Brief —
Each record below should be written out again exactly as given.

Extracted data entries:

++++++++

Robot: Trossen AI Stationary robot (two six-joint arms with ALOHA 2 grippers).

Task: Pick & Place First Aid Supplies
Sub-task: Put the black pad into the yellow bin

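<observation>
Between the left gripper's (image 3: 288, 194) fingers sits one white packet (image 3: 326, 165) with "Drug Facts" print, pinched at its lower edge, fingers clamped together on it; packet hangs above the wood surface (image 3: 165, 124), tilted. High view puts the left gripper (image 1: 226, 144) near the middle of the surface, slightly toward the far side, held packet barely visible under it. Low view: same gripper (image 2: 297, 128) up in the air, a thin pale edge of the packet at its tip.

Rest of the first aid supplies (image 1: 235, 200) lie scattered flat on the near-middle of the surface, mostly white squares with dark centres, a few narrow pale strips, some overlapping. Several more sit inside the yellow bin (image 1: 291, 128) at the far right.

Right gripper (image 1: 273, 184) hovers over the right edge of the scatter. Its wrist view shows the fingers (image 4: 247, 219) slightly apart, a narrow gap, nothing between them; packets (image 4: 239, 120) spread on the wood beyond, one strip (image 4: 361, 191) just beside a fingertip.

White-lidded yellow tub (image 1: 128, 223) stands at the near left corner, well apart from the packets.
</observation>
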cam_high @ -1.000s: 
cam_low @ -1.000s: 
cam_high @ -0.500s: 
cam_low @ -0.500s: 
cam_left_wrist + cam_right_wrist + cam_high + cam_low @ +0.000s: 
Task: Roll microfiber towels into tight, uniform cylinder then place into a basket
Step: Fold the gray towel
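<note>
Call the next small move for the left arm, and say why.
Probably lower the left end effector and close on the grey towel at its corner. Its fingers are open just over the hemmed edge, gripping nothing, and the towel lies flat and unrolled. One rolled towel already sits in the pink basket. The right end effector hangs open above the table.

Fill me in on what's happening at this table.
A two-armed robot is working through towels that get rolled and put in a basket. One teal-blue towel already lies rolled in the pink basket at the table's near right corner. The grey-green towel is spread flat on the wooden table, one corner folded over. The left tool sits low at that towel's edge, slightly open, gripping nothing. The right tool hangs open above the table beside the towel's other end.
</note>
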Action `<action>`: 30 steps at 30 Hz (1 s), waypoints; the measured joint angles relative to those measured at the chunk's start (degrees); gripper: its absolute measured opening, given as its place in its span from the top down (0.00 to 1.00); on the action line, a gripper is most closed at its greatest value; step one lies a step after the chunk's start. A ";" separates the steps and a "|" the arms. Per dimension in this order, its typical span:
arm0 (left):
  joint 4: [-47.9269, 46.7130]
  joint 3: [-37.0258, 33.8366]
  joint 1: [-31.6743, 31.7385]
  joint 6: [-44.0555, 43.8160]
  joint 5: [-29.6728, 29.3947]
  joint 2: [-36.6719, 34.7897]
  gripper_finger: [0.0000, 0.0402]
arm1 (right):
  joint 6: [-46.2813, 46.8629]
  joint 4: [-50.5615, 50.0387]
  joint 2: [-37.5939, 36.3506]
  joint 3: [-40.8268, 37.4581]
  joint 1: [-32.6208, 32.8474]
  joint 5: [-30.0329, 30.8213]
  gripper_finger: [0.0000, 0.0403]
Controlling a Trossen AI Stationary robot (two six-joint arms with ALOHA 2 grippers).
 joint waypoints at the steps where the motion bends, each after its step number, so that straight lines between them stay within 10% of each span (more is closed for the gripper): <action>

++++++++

Solution for this exercise —
Robot: Trossen AI Stationary robot (two six-joint arms with ALOHA 2 grippers).

Task: Pick & Place First Aid Supplies
Sub-task: Put the black pad into the yellow bin

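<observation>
Between the left gripper's (image 3: 288, 194) fingers sits one white packet (image 3: 326, 165) with "Drug Facts" print, pinched at its lower edge, fingers clamped together on it; packet hangs above the wood surface (image 3: 165, 124), tilted. High view puts the left gripper (image 1: 226, 144) near the middle of the surface, slightly toward the far side, held packet barely visible under it. Low view: same gripper (image 2: 297, 128) up in the air, a thin pale edge of the packet at its tip.

Rest of the first aid supplies (image 1: 235, 200) lie scattered flat on the near-middle of the surface, mostly white squares with dark centres, a few narrow pale strips, some overlapping. Several more sit inside the yellow bin (image 1: 291, 128) at the far right.

Right gripper (image 1: 273, 184) hovers over the right edge of the scatter. Its wrist view shows the fingers (image 4: 247, 219) slightly apart, a narrow gap, nothing between them; packets (image 4: 239, 120) spread on the wood beyond, one strip (image 4: 361, 191) just beside a fingertip.

White-lidded yellow tub (image 1: 128, 223) stands at the near left corner, well apart from the packets.
</observation>
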cam_high @ -1.000s: 
cam_low @ -1.000s: 
cam_high @ -0.500s: 
cam_low @ -0.500s: 
cam_left_wrist + cam_right_wrist + cam_high + cam_low @ +0.000s: 
Task: Roll microfiber towels into tight, uniform cylinder then place into a basket
Step: Fold the gray towel
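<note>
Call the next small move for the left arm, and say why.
Probably lower the left end effector and close on the grey towel at its corner. Its fingers are open just over the hemmed edge, gripping nothing, and the towel lies flat and unrolled. One rolled towel already sits in the pink basket. The right end effector hangs open above the table.

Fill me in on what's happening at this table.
A two-armed robot is working through towels that get rolled and put in a basket. One teal-blue towel already lies rolled in the pink basket at the table's near right corner. The grey-green towel is spread flat on the wooden table, one corner folded over. The left tool sits low at that towel's edge, slightly open, gripping nothing. The right tool hangs open above the table beside the towel's other end.
</note>
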Action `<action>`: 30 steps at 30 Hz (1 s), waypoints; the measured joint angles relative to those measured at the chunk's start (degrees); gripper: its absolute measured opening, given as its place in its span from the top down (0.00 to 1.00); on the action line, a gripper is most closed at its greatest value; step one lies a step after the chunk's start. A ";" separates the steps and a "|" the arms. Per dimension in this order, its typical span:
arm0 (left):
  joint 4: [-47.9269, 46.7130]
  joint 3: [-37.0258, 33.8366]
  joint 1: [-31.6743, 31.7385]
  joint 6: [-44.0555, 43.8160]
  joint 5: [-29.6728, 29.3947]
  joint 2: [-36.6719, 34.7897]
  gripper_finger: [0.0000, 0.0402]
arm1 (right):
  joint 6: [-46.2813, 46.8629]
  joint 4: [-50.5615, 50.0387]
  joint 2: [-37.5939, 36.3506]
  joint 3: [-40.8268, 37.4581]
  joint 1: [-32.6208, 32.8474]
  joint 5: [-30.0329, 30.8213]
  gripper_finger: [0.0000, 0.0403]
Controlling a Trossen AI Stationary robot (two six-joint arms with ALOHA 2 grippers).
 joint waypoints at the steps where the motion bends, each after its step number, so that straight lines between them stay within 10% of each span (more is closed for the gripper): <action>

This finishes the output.